### Problem to work on
Starting at the line that holds "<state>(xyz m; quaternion", transcribe every line to the end of the data exactly; include no other lines.

========

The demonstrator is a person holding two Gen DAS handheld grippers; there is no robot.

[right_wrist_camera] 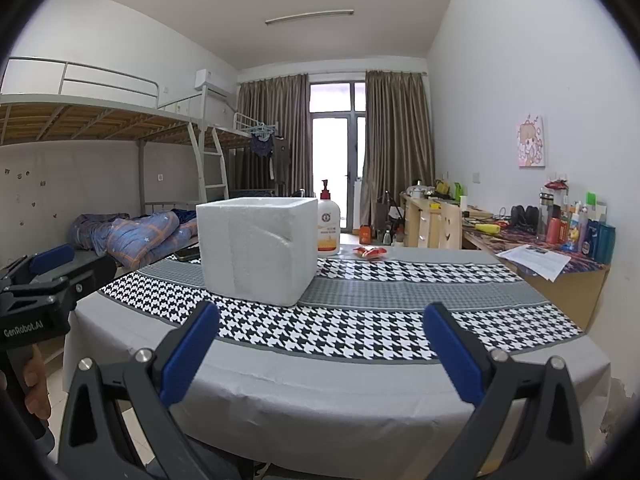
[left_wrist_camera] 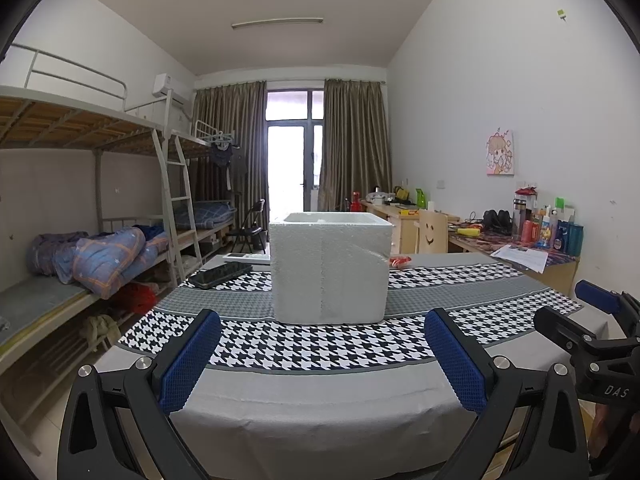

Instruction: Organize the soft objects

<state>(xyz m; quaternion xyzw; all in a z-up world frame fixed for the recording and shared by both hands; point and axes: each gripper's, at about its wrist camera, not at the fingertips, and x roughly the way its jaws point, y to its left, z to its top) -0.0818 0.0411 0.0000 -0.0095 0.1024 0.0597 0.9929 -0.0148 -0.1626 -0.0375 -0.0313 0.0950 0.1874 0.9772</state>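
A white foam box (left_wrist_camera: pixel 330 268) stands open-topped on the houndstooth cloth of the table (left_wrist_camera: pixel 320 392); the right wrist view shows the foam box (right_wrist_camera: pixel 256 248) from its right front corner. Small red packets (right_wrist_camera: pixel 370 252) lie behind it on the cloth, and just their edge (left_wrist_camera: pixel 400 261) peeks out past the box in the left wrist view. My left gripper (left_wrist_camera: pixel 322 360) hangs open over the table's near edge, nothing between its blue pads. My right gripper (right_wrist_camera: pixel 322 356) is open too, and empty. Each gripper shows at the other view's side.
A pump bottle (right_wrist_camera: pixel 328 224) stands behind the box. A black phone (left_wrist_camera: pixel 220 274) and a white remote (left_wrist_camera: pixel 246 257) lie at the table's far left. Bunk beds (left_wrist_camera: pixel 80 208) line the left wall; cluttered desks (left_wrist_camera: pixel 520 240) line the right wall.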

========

### Problem solution
<state>(xyz m; quaternion xyzw; all in a z-up world frame fixed for the recording and shared by both hands; point and axes: each gripper's, at about its wrist camera, not at the fingertips, and x roughly the way its jaws point, y to its left, z to its top) -0.0818 0.0411 0.0000 -0.0095 0.1024 0.0597 0.9929 -0.0148 -0.1626 -0.0375 -0.0313 0.0950 0.1874 0.9772</state>
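A white foam box (left_wrist_camera: pixel 330 268) stands open-topped on the houndstooth cloth of the table (left_wrist_camera: pixel 320 392); the right wrist view shows the foam box (right_wrist_camera: pixel 256 248) from its right front corner. Small red packets (right_wrist_camera: pixel 370 252) lie behind it on the cloth, and just their edge (left_wrist_camera: pixel 400 261) peeks out past the box in the left wrist view. My left gripper (left_wrist_camera: pixel 322 360) hangs open over the table's near edge, nothing between its blue pads. My right gripper (right_wrist_camera: pixel 322 356) is open too, and empty. Each gripper shows at the other view's side.
A pump bottle (right_wrist_camera: pixel 328 224) stands behind the box. A black phone (left_wrist_camera: pixel 220 274) and a white remote (left_wrist_camera: pixel 246 257) lie at the table's far left. Bunk beds (left_wrist_camera: pixel 80 208) line the left wall; cluttered desks (left_wrist_camera: pixel 520 240) line the right wall.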

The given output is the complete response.